• _What is needed_: Everything from the top of the data below through the line with "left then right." should be duplicated exactly, and nothing past it.

══ Provided material

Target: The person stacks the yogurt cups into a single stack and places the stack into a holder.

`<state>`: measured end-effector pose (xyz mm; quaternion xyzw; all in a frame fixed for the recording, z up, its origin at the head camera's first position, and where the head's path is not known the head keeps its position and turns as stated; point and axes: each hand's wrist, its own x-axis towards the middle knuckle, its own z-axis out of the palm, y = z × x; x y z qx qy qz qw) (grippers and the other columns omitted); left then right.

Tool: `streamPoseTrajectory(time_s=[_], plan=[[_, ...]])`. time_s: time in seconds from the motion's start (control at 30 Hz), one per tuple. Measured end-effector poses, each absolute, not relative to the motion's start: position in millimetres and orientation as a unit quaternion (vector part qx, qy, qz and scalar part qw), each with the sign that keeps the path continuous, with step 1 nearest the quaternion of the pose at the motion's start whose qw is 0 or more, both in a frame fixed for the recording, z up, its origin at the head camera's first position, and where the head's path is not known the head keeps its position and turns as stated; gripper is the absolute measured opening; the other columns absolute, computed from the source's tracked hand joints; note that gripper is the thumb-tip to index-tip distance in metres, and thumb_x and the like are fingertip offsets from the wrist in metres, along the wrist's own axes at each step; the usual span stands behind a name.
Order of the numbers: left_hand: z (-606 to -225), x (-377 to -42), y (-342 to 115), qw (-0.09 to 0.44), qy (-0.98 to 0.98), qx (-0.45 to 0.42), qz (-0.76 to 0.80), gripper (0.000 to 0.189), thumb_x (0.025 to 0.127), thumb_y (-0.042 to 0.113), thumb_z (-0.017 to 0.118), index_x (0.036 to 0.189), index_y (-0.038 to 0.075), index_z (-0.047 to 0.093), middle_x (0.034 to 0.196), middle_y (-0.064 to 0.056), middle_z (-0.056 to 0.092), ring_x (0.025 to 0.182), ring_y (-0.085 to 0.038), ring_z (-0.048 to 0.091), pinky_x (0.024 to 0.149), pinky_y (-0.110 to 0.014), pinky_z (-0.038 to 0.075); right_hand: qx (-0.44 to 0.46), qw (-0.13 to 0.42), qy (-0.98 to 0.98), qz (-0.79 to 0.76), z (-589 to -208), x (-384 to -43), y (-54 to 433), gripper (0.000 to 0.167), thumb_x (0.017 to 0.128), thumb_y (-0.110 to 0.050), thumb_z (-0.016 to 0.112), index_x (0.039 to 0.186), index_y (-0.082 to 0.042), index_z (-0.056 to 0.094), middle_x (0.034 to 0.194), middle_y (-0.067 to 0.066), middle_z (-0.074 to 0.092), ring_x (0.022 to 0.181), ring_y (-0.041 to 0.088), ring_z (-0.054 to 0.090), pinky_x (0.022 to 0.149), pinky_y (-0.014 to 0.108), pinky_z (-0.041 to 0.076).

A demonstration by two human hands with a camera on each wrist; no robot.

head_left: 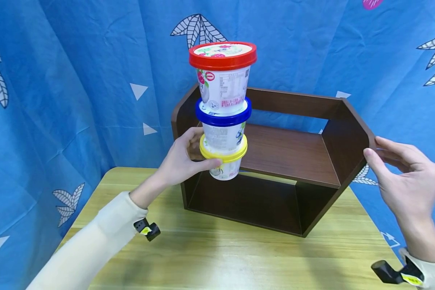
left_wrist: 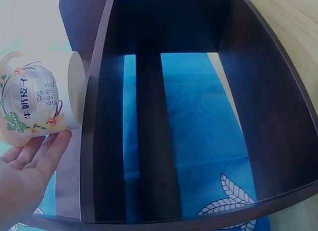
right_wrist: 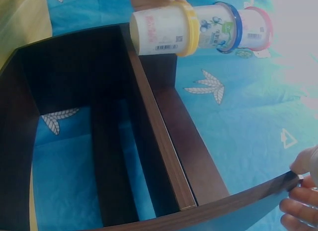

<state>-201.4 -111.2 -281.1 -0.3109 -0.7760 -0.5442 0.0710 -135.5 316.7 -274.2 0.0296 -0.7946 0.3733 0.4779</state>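
Three lidded paper tubs stand stacked one on another: a red-lidded tub [head_left: 224, 86] on top, a blue-lidded tub [head_left: 222, 135] in the middle and a yellow-lidded tub [head_left: 226, 170] at the bottom. My left hand [head_left: 183, 157] grips the yellow-lidded tub, thumb in front and fingers round its far side. The stack overlaps the left part of a dark brown two-tier shelf [head_left: 290, 151]. In the right wrist view the bottom tub's base is close to the middle board's front edge. My right hand [head_left: 407, 173] pinches the shelf's right side panel between thumb and fingers.
The shelf stands at an angle on a light wooden table [head_left: 217, 257]. Blue cloth [head_left: 94, 80] with leaf prints hangs behind and beside the table. Each wrist wears a small black camera, such as the left one [head_left: 146, 229].
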Motion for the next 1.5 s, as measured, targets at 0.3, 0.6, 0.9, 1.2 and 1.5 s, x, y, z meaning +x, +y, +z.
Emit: streamPoseTrajectory(time_s=[0.3, 0.6, 0.9, 1.2, 1.5], plan=[[-281.6, -213.2, -103.5, 0.081, -0.775, -0.303, -0.548, 0.069, 0.088, 0.007, 0.084, 0.147, 0.007, 0.048, 0.138, -0.014, 0.066, 0.121, -0.031, 0.073, 0.097, -0.043, 0.064, 0.032, 0.480, -0.791, 0.378, -275.0, -135.7, 317.2, 0.036, 0.089, -0.003, 0.081, 0.125, -0.006, 0.077, 0.104, -0.043, 0.063, 0.090, -0.022, 0.063, 0.088, -0.001, 0.049], [-282.9, -224.8, -95.8, 0.093, -0.787, -0.285, -0.539, 0.069, 0.088, 0.013, 0.085, 0.147, 0.008, 0.049, 0.137, -0.012, 0.066, 0.118, -0.028, 0.072, 0.095, -0.042, 0.065, 0.039, 0.486, -0.776, 0.399, -275.3, -135.2, 316.3, 0.035, 0.087, 0.000, 0.082, 0.122, -0.002, 0.077, 0.102, -0.039, 0.067, 0.087, -0.020, 0.065, 0.087, 0.000, 0.049], [-282.9, -236.5, -90.5, 0.100, -0.798, -0.272, -0.528, 0.071, 0.089, 0.022, 0.085, 0.149, 0.010, 0.048, 0.139, -0.009, 0.064, 0.113, -0.025, 0.071, 0.090, -0.039, 0.065, 0.038, 0.488, -0.774, 0.402, -276.4, -135.2, 316.1, 0.035, 0.087, -0.001, 0.082, 0.122, -0.002, 0.077, 0.102, -0.039, 0.067, 0.087, -0.020, 0.065, 0.087, 0.000, 0.049], [-281.7, -246.8, -83.6, 0.095, -0.809, -0.252, -0.522, 0.077, 0.089, 0.030, 0.085, 0.152, 0.010, 0.045, 0.141, -0.009, 0.063, 0.117, -0.024, 0.067, 0.095, -0.042, 0.063, 0.027, 0.481, -0.787, 0.386, -276.9, -135.3, 316.2, 0.036, 0.089, -0.003, 0.081, 0.125, -0.005, 0.077, 0.104, -0.041, 0.064, 0.089, -0.022, 0.064, 0.089, 0.000, 0.050], [-280.2, -254.1, -77.6, 0.088, -0.814, -0.237, -0.523, 0.079, 0.087, 0.034, 0.085, 0.152, 0.013, 0.045, 0.143, -0.007, 0.062, 0.119, -0.022, 0.065, 0.099, -0.042, 0.061, 0.028, 0.482, -0.778, 0.403, -276.7, -135.8, 315.6, 0.036, 0.088, -0.001, 0.081, 0.123, -0.003, 0.077, 0.103, -0.038, 0.067, 0.088, -0.019, 0.066, 0.087, 0.000, 0.050]])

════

• _Expected output_:
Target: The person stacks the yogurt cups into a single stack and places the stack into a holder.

`<state>`: measured end-effector pose (xyz mm; quaternion xyzw; all in a frame fixed for the recording, z up, its origin at the head camera's first position, and where the head's path is not known the head keeps its position and turns as stated; point and axes: each hand's wrist, its own x-axis towards the middle knuckle, its own z-axis out of the palm, y = z × x; x y z qx qy qz qw) (grippers and the other columns omitted); left then right.

What the answer needed to say has been said.